What to do: Across the whole listing, return each line exactly, with no images included.

Information supplied:
──────────
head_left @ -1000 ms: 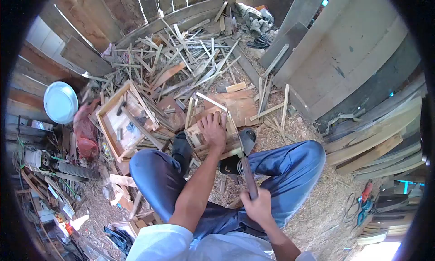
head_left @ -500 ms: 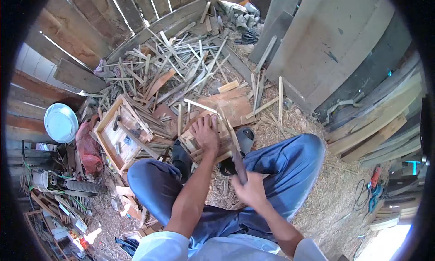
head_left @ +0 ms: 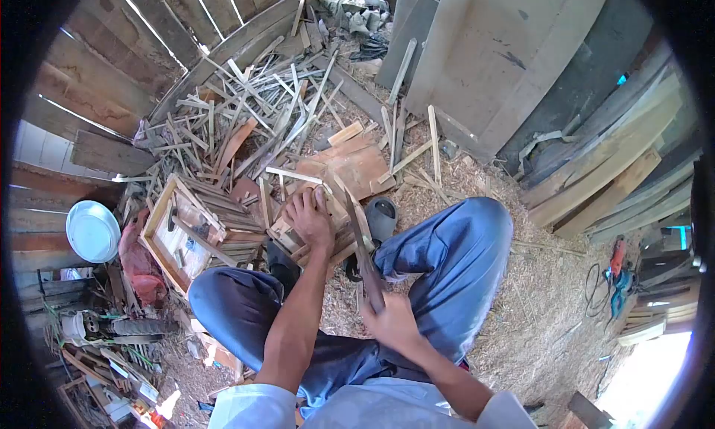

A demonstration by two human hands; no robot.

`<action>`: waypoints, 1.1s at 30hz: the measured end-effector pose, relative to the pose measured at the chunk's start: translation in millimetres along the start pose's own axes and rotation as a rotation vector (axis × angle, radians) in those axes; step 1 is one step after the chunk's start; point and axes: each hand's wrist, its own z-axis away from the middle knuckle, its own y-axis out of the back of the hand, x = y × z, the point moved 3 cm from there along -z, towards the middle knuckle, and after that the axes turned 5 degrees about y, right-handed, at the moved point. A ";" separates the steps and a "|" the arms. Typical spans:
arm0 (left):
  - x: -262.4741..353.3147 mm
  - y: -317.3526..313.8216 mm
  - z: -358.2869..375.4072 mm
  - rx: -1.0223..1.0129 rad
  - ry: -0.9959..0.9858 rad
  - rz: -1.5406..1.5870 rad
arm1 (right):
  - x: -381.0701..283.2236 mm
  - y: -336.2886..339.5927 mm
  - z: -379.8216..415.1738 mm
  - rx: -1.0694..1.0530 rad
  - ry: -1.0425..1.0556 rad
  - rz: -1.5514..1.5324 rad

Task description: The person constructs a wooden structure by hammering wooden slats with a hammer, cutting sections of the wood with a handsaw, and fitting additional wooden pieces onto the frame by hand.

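Observation:
My left hand (head_left: 309, 219) presses down on a small wooden frame (head_left: 342, 234) between my feet, its fingers spread over the top. My right hand (head_left: 391, 321) is wrapped round the dark handle of a long tool (head_left: 365, 261), perhaps a saw. The tool's narrow far part lies along the right side of the frame. A thin light strip (head_left: 294, 174) sticks out at the frame's far edge. Beyond it, a flat brown board (head_left: 346, 164) rests on the ground.
An open wooden box (head_left: 175, 239) with tools inside stands at the left, near a white basin (head_left: 93, 232). Scrap sticks (head_left: 275, 105) are heaped ahead. Planks (head_left: 611, 176) lean at the right, above a red and teal power tool (head_left: 619, 280).
My right hand has moved back and down with the tool, and more of the tool's length shows. My left hand stays on the frame. The whole view has shifted slightly.

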 end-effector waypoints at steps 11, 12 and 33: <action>5.2 -2.5 -4.0 0.031 0.003 -0.033 | 22.0 -9.1 -28.4 0.090 0.007 0.078; 5.1 -0.8 -4.0 0.038 0.006 -0.023 | 25.7 -8.2 -50.5 0.095 -0.015 0.005; -17.4 30.7 -62.1 -0.585 0.131 0.462 | -61.3 131.2 -173.8 0.089 0.212 0.234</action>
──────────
Task response:
head_left @ -1000 ms: 
head_left @ -500 ms: 
head_left @ +0 ms: 

A demonstration by two human hands; no robot.

`<action>`: waypoints, 1.1s at 30hz: the measured end-effector pose, relative to the pose measured at the chunk's start: translation in millimetres along the start pose's own axes and rotation as a rotation vector (axis × angle, radians) in those axes; step 1 is one step after the chunk's start; point and axes: each hand's wrist, its own z-axis away from the middle knuckle, its own y-axis out of the back of the hand, x = y × z, the point moved 3 cm from there along -z, towards the middle knuckle, and after that the axes turned 5 degrees about y, right-handed, at the moved point. A ";" separates the steps and a "|" the arms. Typical spans:
arm0 (left):
  - x: -262.4741..353.3147 mm
  - y: -317.3526..313.8216 mm
  - z: -358.2869..375.4072 mm
  - rx: -1.0223..1.0129 rad
  - ry: -0.9959..0.9858 rad
  - rz: -1.5406..1.5870 rad
arm1 (right):
  - x: -381.0701..283.2236 mm
  - y: -336.2886..339.5927 mm
  - z: -379.8216..415.1738 mm
  - rx: -1.0694..1.0530 rad
  - ry: -1.0425..1.0556 rad
  - rz: -1.5514..1.5324 rad

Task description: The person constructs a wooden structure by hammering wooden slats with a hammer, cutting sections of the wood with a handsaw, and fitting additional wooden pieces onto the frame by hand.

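Observation:
My left hand (head_left: 309, 219) presses down on a small wooden frame (head_left: 342, 234) between my feet, its fingers spread over the top. My right hand (head_left: 391, 321) is wrapped round the dark handle of a long tool (head_left: 365, 261), perhaps a saw. The tool's narrow far part lies along the right side of the frame. A thin light strip (head_left: 294, 174) sticks out at the frame's far edge. Beyond it, a flat brown board (head_left: 346, 164) rests on the ground.
An open wooden box (head_left: 175, 239) with tools inside stands at the left, near a white basin (head_left: 93, 232). Scrap sticks (head_left: 275, 105) are heaped ahead. Planks (head_left: 611, 176) lean at the right, above a red and teal power tool (head_left: 619, 280).
My right hand has moved back and down with the tool, and more of the tool's length shows. My left hand stays on the frame. The whole view has shifted slightly.
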
 end-effector waypoints at steps 11, 12 and 33: <action>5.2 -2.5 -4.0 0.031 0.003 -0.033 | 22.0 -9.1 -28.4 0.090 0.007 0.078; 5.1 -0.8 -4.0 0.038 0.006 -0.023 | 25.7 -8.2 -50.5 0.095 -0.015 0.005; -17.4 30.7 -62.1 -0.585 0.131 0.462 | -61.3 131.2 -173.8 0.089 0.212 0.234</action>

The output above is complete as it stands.